Hayley becomes pregnant and she is unsure of who the father is; both Kim and Scott participate in the paternity test. Kim is believed to be the father, and Scott and Hayley decide to resume their relationship but Hayley calls it off wanting to be with Kim. During this Scott beings a relationship with Amanda Vale (Holly Brisley). Hayley and Kim later become engaged and prepare to marry.

Amanda realises Scott and Hayley still want to be with each other, she takes a boat out to sea in a storm and Scott goes after her, resulting in the pair going missing. The wedding is delayed but Scott and Amanda are found. Amanda tells Scott she is pregnant too and he believes her. After faking an ultrasound and subsequent miscarriage, Amanda's deceit is soon uncovered and Scott dumps her.

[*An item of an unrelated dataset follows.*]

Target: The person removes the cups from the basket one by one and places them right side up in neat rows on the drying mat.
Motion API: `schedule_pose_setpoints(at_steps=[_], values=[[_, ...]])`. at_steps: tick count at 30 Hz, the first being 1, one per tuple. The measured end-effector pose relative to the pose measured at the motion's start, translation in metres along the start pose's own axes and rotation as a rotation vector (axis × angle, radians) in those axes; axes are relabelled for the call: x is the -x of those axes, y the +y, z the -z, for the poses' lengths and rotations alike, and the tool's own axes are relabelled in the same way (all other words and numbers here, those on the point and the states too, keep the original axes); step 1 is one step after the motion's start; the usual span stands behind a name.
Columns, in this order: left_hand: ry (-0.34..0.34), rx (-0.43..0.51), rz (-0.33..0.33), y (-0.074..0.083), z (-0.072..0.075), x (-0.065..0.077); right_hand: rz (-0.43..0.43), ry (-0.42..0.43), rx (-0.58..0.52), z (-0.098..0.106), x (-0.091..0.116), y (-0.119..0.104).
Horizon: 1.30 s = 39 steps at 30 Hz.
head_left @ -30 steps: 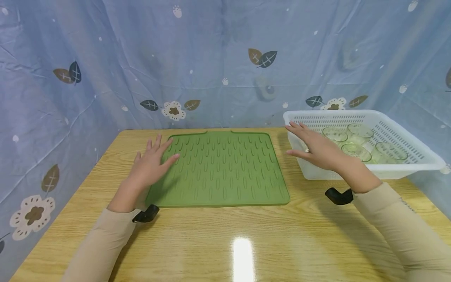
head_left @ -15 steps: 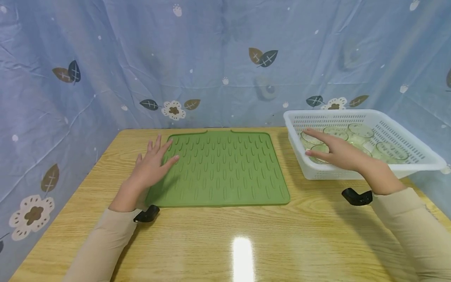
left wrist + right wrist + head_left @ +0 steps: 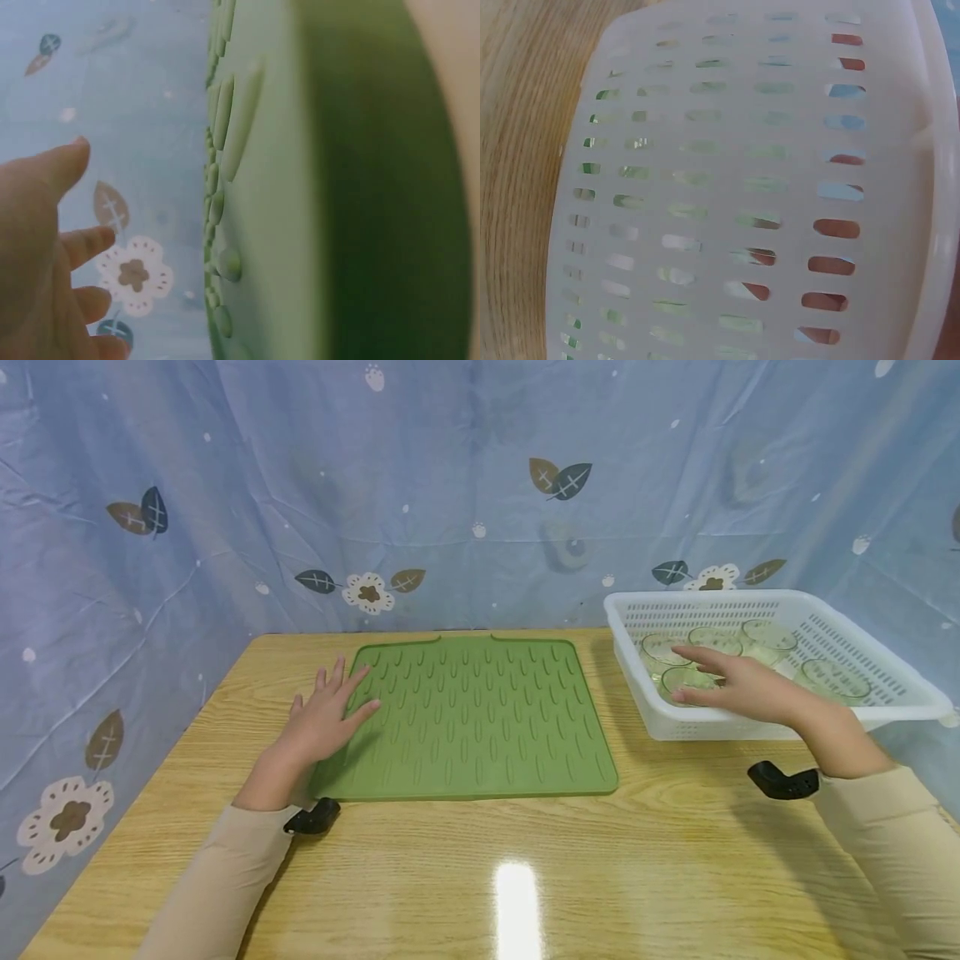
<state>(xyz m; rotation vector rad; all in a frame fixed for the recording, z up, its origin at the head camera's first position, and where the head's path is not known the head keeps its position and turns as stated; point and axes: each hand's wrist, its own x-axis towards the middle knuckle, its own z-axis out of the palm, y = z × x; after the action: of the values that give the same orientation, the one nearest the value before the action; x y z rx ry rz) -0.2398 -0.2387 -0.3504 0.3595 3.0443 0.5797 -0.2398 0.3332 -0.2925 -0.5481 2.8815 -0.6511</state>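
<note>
My left hand (image 3: 318, 727) hovers with spread fingers over the left edge of a green mat (image 3: 487, 718) with raised oval ridges. Seen from the left wrist, that hand (image 3: 37, 255) is apart from the mat (image 3: 277, 187) and holds nothing. At the right, my right hand (image 3: 761, 691) reaches over the front of a white slotted plastic basket (image 3: 855, 718). Its thumb and fingers are parted near the rim of a clear greenish glass (image 3: 675, 678); contact cannot be made out. The basket wall (image 3: 727, 165) hides most of this hand in the right wrist view.
Several more greenish glasses, such as one at the basket's back (image 3: 768, 635), stand in the basket. The wooden table (image 3: 420, 868) ends at a blue patterned curtain (image 3: 465, 468) behind and at both sides.
My right hand has moved right, from beside the basket's left wall to above the glasses inside its front left part. The left hand has barely moved.
</note>
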Motion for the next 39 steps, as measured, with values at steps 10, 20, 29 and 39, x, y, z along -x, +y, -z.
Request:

Hayley later goes into labour but is in a secluded location after leaving town following Amanda's scheming. She is found by Scott when he searches for her with Alf and Kim. Scott delivers the baby and Hayley names the child Noah after her late husband.

Scott and Hayley get back together and decide to leave Australia for Paris. Kim is against them taking baby Noah with them and fights against them. When Kim is hit by a car leaving the hearing and admitted to the hospital, it emerges his blood type doesn't match Noah's and Scott is revealed to be the biological father. Scott and Hayley then leave.

==Reception==
For his portrayal of Scott, Gamblin won the "Most Popular New Male Talent" Logie Award in 2004. Linda Barnier of the Newcastle Herald described Scott as a "beefcake" and opined that his debut on his horse Jacko was a "very Man from Snowy River moment".